The council submitted a comment letter, related to efforts to address the possibility that new insurance technology could contribute to racial bias, to the NAIC in May 2021.

“Race-based discrimination and bias have no place in the business of insurance and where instances of such exist they should be addressed,” Harrison and the other co-founders wrote in the letter. “We believe that this can be done without altering the commitment to the core principles of risk transfer, risk mitigation, pricing, consumer protection, and an unalterable commitment to insurer solvency that have been the foundation for state-based regulation in the U.S. for well over a century.”

The Future

AITC says it will do policy research and provide educational programming as well as helping with advocacy.

Harrison said in a comment about the AITC launch that co-founders believe promoting responsible technology-based innovation across all lines of insurance is a matter of the highest public interest and will improve people’s lives.
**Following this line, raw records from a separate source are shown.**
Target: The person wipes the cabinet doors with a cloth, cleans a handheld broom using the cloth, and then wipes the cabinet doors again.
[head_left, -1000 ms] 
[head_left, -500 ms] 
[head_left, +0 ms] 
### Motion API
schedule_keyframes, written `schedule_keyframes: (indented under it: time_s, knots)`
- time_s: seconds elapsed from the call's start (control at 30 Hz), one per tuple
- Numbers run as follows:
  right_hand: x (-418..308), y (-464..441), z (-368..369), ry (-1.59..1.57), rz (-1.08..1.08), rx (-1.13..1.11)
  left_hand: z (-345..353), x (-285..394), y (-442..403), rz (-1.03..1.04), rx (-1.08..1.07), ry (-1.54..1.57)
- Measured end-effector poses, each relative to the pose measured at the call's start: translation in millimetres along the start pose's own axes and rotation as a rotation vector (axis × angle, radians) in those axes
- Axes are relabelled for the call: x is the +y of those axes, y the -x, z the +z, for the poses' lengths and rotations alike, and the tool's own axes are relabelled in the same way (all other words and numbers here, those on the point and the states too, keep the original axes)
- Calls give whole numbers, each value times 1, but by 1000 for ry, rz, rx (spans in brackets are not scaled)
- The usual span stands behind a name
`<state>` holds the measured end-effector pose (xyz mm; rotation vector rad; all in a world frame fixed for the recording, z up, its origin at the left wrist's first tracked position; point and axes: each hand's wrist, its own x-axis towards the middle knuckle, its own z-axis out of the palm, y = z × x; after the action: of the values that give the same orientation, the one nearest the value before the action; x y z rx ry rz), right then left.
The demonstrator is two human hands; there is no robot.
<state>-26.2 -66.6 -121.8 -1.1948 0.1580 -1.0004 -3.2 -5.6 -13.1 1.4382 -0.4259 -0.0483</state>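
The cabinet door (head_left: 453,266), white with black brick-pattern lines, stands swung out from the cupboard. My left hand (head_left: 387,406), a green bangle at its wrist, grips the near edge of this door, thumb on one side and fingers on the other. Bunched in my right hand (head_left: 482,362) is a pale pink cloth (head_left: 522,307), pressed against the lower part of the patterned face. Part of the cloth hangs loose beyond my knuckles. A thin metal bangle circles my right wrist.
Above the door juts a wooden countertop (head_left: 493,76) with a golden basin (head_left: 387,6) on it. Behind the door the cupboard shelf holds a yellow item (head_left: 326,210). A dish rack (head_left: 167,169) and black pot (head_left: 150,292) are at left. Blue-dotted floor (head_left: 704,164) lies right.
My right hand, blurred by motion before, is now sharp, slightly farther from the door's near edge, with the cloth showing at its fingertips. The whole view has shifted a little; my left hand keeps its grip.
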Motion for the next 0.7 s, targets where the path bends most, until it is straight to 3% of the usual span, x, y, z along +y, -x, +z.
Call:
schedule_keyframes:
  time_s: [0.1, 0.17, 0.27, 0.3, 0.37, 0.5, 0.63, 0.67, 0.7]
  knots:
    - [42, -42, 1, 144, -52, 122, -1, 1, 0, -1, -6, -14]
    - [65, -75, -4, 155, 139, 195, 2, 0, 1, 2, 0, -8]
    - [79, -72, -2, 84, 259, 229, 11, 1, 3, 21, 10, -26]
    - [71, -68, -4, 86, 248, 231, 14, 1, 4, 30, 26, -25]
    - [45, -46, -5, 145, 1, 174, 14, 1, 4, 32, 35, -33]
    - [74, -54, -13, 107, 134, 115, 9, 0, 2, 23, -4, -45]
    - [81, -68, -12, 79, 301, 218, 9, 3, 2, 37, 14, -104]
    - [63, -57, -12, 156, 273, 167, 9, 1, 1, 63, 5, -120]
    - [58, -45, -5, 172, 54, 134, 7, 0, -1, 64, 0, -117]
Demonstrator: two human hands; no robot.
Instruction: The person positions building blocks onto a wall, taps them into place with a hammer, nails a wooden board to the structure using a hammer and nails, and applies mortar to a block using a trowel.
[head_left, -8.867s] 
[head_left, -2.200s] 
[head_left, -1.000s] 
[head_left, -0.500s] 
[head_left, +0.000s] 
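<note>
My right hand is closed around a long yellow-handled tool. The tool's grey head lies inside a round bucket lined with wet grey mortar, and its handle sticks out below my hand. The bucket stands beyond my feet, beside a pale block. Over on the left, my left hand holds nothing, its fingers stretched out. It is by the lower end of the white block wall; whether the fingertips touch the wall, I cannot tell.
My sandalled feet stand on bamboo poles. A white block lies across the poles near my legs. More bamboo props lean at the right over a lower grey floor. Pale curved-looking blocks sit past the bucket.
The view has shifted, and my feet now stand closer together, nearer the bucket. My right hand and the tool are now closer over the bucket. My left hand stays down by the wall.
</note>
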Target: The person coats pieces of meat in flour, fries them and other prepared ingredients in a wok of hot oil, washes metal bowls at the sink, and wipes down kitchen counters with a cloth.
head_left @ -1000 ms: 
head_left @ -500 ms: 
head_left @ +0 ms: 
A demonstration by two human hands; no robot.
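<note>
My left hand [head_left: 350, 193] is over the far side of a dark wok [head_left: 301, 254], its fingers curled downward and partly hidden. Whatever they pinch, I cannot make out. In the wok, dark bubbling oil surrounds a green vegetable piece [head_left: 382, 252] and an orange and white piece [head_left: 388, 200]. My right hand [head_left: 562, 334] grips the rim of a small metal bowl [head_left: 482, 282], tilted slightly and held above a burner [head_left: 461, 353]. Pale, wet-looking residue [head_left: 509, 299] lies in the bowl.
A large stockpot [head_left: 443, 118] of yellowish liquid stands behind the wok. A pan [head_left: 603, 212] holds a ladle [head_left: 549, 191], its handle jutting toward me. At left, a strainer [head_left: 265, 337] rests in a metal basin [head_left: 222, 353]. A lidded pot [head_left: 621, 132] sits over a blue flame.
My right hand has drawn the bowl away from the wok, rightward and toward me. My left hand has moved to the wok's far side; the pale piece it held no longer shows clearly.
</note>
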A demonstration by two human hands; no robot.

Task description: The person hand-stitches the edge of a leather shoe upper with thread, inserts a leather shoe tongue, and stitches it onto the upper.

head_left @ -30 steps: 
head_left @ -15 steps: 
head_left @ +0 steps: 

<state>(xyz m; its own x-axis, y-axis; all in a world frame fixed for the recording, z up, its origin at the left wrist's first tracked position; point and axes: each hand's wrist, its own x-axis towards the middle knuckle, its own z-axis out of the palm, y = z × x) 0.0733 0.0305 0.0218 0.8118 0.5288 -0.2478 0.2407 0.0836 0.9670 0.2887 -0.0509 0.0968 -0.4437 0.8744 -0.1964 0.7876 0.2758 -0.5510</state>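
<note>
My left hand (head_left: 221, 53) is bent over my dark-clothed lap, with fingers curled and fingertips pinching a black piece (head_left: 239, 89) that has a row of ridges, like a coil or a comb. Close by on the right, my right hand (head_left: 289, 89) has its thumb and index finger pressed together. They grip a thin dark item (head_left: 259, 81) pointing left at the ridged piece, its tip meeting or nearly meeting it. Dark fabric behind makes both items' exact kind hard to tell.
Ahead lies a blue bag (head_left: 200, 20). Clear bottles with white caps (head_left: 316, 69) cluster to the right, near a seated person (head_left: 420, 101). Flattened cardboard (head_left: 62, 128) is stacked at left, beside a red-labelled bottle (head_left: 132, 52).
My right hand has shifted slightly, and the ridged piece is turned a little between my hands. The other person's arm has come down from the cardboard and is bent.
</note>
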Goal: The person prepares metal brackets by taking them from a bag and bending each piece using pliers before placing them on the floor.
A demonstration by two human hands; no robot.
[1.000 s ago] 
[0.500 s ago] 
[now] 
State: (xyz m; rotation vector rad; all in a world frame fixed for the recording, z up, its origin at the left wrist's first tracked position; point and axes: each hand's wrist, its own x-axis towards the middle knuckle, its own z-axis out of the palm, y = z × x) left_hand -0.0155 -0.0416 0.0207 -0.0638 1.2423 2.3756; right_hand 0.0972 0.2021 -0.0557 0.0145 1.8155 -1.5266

“AITC is committed to the development of clear regulatory standards for InsurTech that encourage innovation while ensuring transparency and essential consumer protections,” Harrison said.

Wieske said insurtech can help insurers improve public access to insurance products, and especially in underserved markets.

Another role AITC might play is determining how everyone refers to insurance technology.

Some people write “insuretech.” Early on, the group seems to have put the E in the middle of that term in some website links.

Since then, the group has moved to referring to its area of interest as “InsurTech,” with no E before the T, and a capital T.